FinOps: The Art of Avoiding Bankruptcy in the Cloud

In 2021 a small start up company began preliminary testing of their newest product on Google Cloud (GCP). After a few moments they received an email informing them they had exceeded their initial $7 budget limit. Not initially alarmed, they checked the dashboard and found the bill was currently at around the $5000 mark. By the time they had successfully shut down the experiment just 2 hours later, the badly written code had caused costs to rise to nearly $72,000.

This story ends well: Google cancelled the bill as a one-time gesture. However, the internet is littered with tales of developers and tech companies being stung by leaving Graphics Processing Unit (GPU) instances or Machine Learning (ML) notebooks running, naming storage buckets generically, or lax security protocols.  Distributed Denial of Service (DDOS) attacks – millions of api calls in just a few moments – can lead to eye-watering bills of thousands or more if no protections have been set up. Even those who are dutiful and careful can end up genuinely using resources that incur hefty costs. Netflix’s estimated AWS bill in 2019 was $9.6 million dollars per month, and they were said to be expecting to pay a billion dollars throughout 2023.

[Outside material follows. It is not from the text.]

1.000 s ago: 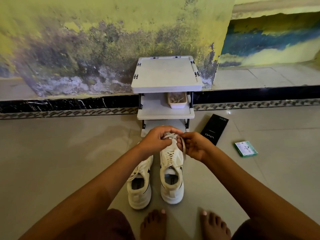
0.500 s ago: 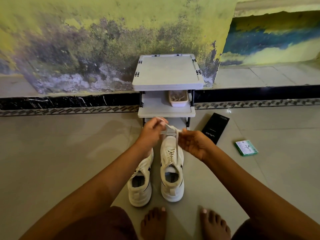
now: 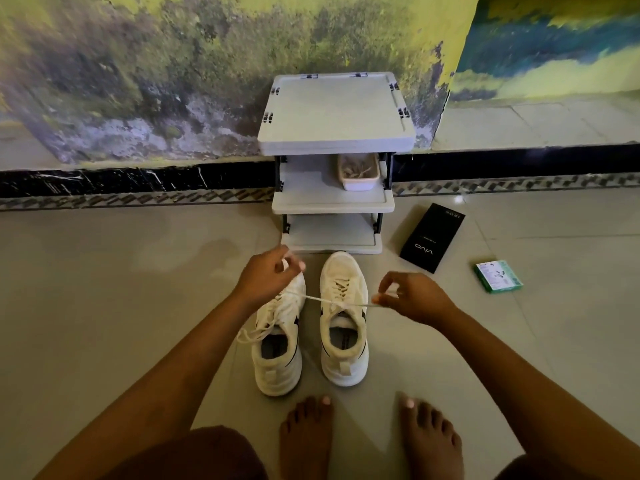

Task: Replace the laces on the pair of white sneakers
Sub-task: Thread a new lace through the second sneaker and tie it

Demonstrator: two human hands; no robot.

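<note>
lace (image 3: 337, 301) taut, pinched between left hand (image 3: 266, 277), right hand (image 3: 412, 297)

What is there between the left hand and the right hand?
In the head view, a white lace runs taut from the left hand to the right hand, crossing above the right sneaker.

Hands: my left hand (image 3: 268, 277) and right hand (image 3: 410, 299) have drawn apart.
Lace: the lace (image 3: 337, 301) now stretches taut across the right sneaker (image 3: 343, 320).
</note>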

With sums like these at play it was inevitable that companies would try and find ways of reducing cost and limiting spend. A recent report found 80% of those surveyed acknowledged that poor financial management related to cloud costs had a negative impact on their business, and estimated up to 32% of costs were wasted spend. However, adding limits to cloud computing is difficult: most providers will allow you to rack up costs ad-infinitum with little warning, expecting you to create your own alerts and protections. After all, the point of cloud-based services is to scale to demand, so you wouldn’t want them limiting your services when your customers are using them!

The Rise of FinOps

In the past couple of years the word FinOps has become widely recognised. Depending on who you ask, the word is a portmanteau of Financial and Operations, or Finance and another portmanteau, DevOps (a portmanteau-teau?). It describes the process of streamlining your operational processes from a cost perspective. This can start as simply as  setting alerts notifying you when your predicted spend is set to exceed pre-set limits, and extend to managing your resources based on time and predicted use. But there are pitfalls to watch for and balances to consider at every facet.

Early Warning Systems

Every sensible cloud-based set up should have at least basic alerts on their accounts. This can be broadly set against a single account or group of accounts, and compare the current bill to previous spend on a set timeframe (week, month, year, etc). They can also extend to a more granular level, focussing on a set service or even as acute as an individual instance. While more information is always useful, the cost in both development time and resources to create warnings on every item can negate any impact, and they will not save you the spend already raised – in the initial example, that particular start up received warnings, but the damage had already been done by the time they had begun to take action. And what if the warnings occur when no-one is on call to deal with them? If an alarm rings in the middle of a wood with no one around, does it even make a sound?

Elastic Fantastic

The great appeal of working in the cloud is you can start off with a small amount of resources and add more as your needs grow, then contract again when demand drops. This elasticity is fundamental to using cloud services effectively to meet your users’ requirements. But, if your offering’s popularity grows exponentially, or if you haven’t configured your scaling settings correctly, those costs can quickly spiral. We want our projects to be successful and would hope that our own income will also grow at the same rate, but that may not always be the case; popularity can often be driven by offering a cheap or free deal to our customers. So how can we draw a balance between being popular, and risking bankruptcy?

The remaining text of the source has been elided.